→ Exercise details: Please restate the data word for word, leaving out no line.

[Data]

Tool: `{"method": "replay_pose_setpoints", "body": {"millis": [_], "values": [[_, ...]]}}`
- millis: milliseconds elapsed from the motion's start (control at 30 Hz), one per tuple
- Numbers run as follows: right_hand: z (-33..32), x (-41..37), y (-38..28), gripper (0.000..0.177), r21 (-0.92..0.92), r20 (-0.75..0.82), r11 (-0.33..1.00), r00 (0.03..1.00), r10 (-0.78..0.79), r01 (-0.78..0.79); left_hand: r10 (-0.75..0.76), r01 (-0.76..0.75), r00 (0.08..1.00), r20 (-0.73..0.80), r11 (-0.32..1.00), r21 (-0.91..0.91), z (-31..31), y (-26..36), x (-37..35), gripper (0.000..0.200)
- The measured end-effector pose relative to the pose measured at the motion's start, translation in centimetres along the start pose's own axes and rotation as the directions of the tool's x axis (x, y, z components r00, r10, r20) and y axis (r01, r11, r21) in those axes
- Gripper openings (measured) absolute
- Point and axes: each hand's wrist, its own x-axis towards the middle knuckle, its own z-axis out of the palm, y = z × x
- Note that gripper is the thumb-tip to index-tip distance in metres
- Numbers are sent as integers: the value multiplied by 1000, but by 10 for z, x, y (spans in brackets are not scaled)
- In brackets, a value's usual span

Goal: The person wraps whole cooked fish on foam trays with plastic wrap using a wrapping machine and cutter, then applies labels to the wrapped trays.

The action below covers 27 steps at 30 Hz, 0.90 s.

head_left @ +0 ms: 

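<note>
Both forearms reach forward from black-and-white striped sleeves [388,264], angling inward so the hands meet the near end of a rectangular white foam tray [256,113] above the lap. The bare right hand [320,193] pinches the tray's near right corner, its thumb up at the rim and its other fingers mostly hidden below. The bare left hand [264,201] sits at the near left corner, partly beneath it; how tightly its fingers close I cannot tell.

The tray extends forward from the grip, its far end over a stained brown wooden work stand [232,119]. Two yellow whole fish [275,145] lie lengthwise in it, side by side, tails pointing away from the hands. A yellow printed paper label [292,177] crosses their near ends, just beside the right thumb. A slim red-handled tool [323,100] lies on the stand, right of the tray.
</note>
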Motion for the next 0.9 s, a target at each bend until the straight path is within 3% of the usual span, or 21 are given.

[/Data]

→ Exercise solution:
Tool: `{"method": "replay_pose_setpoints", "body": {"millis": [_], "values": [[_, ...]]}}`
- millis: milliseconds elapsed from the motion's start (control at 30 Hz), one per tuple
- Numbers run as follows: right_hand: z (-33..32), x (-41..37), y (-38..28), gripper (0.000..0.177), r21 (-0.92..0.92), r20 (-0.75..0.82), r11 (-0.33..1.00), r00 (0.03..1.00), r10 (-0.78..0.79), r01 (-0.78..0.79); left_hand: r10 (-0.75..0.76), r01 (-0.76..0.75), r00 (0.08..1.00), r20 (-0.73..0.80), r11 (-0.32..1.00), r21 (-0.91..0.91), z (-31..31), y (-26..36), x (-37..35), gripper (0.000..0.200)
- The measured end-effector pose relative to the pose measured at the motion's start, translation in centimetres along the start pose's own axes and rotation as the directions of the tool's x axis (x, y, z components r00, r10, r20) and y axis (r01, r11, r21) in those axes
- Gripper openings (measured) absolute
- Point and axes: each hand's wrist, its own x-axis towards the middle knuckle, its own z-axis out of the palm, y = z × x
- Note that gripper is the thumb-tip to index-tip distance in metres
- Numbers are sent as integers: the value multiplied by 1000, but by 10 for z, x, y (spans in brackets are not scaled)
- In brackets, a value's usual span

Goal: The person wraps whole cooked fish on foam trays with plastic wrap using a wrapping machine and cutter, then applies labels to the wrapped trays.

The action below covers 27 steps at 30 Hz, 0.90 s.

head_left @ +0 ms: 

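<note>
Both forearms reach forward from black-and-white striped sleeves [388,264], angling inward so the hands meet the near end of a rectangular white foam tray [256,113] above the lap. The bare right hand [320,193] pinches the tray's near right corner, its thumb up at the rim and its other fingers mostly hidden below. The bare left hand [264,201] sits at the near left corner, partly beneath it; how tightly its fingers close I cannot tell.

The tray extends forward from the grip, its far end over a stained brown wooden work stand [232,119]. Two yellow whole fish [275,145] lie lengthwise in it, side by side, tails pointing away from the hands. A yellow printed paper label [292,177] crosses their near ends, just beside the right thumb. A slim red-handled tool [323,100] lies on the stand, right of the tray.
</note>
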Motion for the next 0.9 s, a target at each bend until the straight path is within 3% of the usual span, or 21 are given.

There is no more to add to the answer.